*AIM OF THE EXERCISE*: Would you transcribe exactly the lines from the beginning of the records below through the line with "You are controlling", both included, omitting the pictures?
□ □ □
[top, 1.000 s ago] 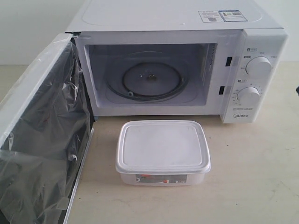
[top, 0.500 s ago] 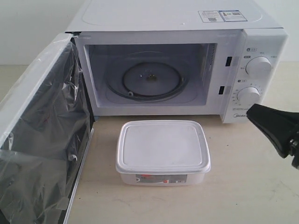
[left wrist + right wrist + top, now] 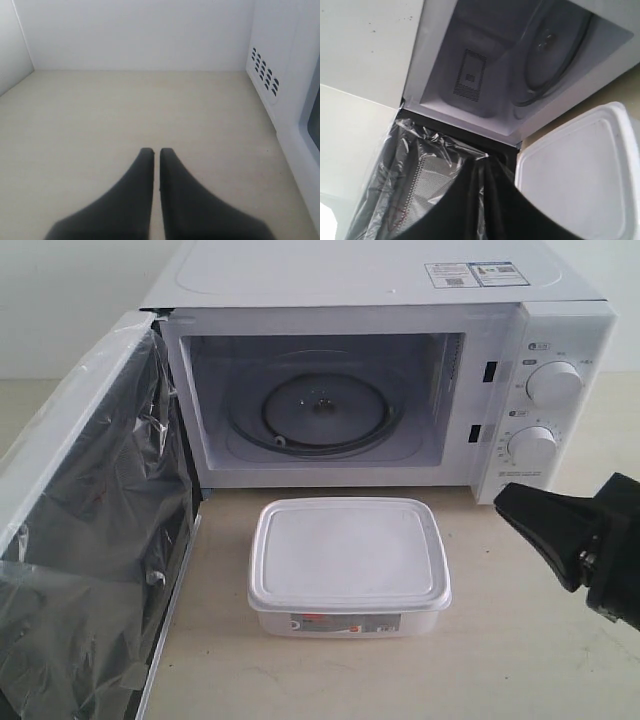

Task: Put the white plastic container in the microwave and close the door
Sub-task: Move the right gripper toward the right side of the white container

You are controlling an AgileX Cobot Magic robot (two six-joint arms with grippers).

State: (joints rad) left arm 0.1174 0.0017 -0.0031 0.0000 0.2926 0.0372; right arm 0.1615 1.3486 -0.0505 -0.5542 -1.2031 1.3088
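The shallow, lidded white plastic container (image 3: 348, 560) sits in the middle of the beige worktop (image 3: 530, 650), just before the open boxy white microwave (image 3: 370, 280). The black right gripper (image 3: 503, 502), nearby, and the black left gripper (image 3: 152, 152) are both pinched together, empty.

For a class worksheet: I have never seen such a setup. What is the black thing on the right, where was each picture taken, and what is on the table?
It is the right gripper of a two-armed robot, shut and holding nothing. The left gripper is shut and empty too. One picture looks from outside; the other two come from cameras on the wrists. On the table stands a microwave, its door open, and in front of it a lidded white plastic container.
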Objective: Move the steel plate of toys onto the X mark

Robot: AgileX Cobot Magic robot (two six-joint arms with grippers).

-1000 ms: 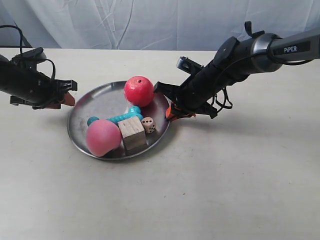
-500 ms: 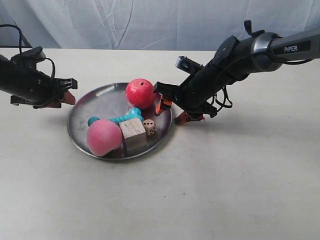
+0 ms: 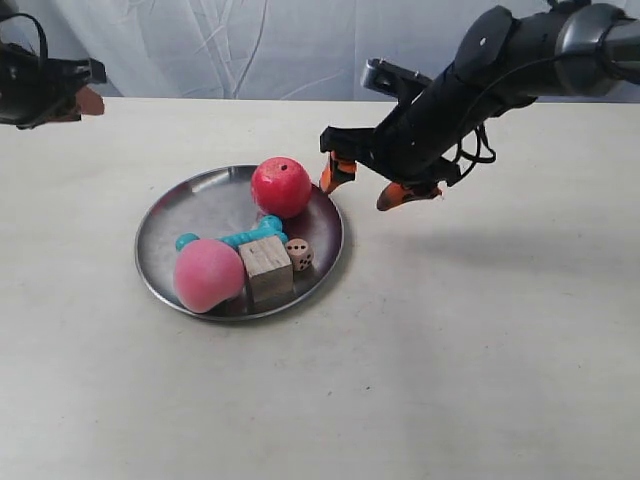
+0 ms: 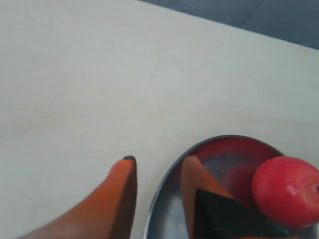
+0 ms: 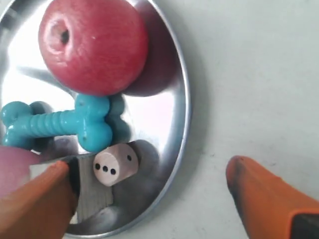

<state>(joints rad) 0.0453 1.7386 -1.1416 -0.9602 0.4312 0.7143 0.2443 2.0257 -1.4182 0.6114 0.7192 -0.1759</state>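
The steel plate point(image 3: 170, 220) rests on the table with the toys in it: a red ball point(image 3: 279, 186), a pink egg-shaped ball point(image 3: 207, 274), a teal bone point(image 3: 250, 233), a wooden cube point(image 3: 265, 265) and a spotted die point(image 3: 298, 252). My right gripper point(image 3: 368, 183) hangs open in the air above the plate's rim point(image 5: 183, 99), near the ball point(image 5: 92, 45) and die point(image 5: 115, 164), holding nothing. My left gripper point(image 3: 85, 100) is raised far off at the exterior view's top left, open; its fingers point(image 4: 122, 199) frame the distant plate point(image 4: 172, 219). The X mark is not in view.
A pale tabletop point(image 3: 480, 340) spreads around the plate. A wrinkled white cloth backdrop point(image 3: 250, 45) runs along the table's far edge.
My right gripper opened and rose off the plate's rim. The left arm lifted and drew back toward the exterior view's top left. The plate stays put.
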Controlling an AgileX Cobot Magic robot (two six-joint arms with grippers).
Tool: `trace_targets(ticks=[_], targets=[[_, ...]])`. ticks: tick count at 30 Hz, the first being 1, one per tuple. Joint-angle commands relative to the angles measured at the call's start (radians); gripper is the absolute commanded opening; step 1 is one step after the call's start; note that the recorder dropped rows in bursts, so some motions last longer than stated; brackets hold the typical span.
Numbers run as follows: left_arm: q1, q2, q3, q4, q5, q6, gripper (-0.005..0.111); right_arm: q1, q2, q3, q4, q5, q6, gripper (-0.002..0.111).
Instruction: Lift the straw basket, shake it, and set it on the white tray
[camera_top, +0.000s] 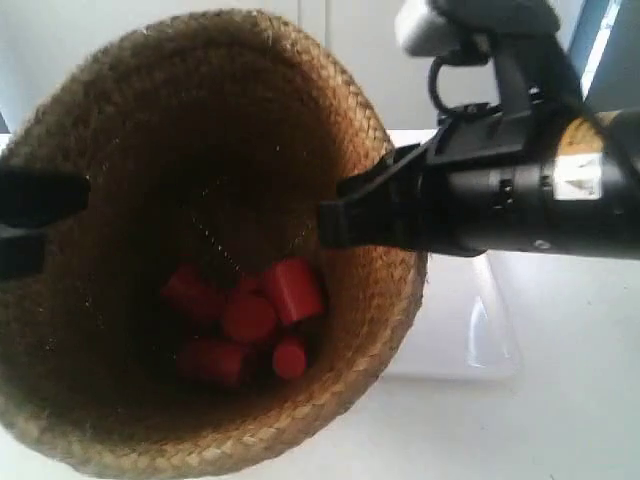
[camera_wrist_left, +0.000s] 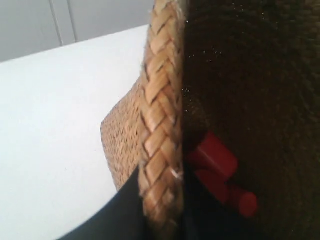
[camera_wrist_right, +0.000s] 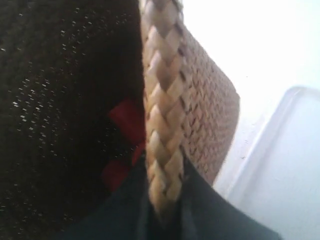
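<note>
Approx. five or six small red cyl. pcs (camera_top: 248, 318) lie bunched at the bottom inside the straw basket (camera_top: 130, 150), touching one another. Diff. orientations: one shows its flat round end to the exterior cam, others lie on their sides. Left wrist view catches two or three of them (camera_wrist_left: 212, 155), stubby, matte. Right wrist view shows only red slivers (camera_wrist_right: 125, 120), rest hidden. White tabletop (camera_top: 560, 420) underneath, plain and smooth, also in the left wrist view (camera_wrist_left: 50, 125). Bkgd: pale wall panels (camera_wrist_left: 60, 22) w/ vertical seams btwn them.
</note>
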Motion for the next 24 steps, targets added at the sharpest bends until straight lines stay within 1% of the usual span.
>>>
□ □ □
*SOLUTION*:
[top, 1.000 s ago] 
[top, 0.500 s ago] 
[left wrist + right wrist + top, now] 

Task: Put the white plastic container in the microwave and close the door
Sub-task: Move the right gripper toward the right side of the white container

You are controlling an AgileX Cobot Magic robot (two six-joint arms with grippers).

There is nothing more to the output.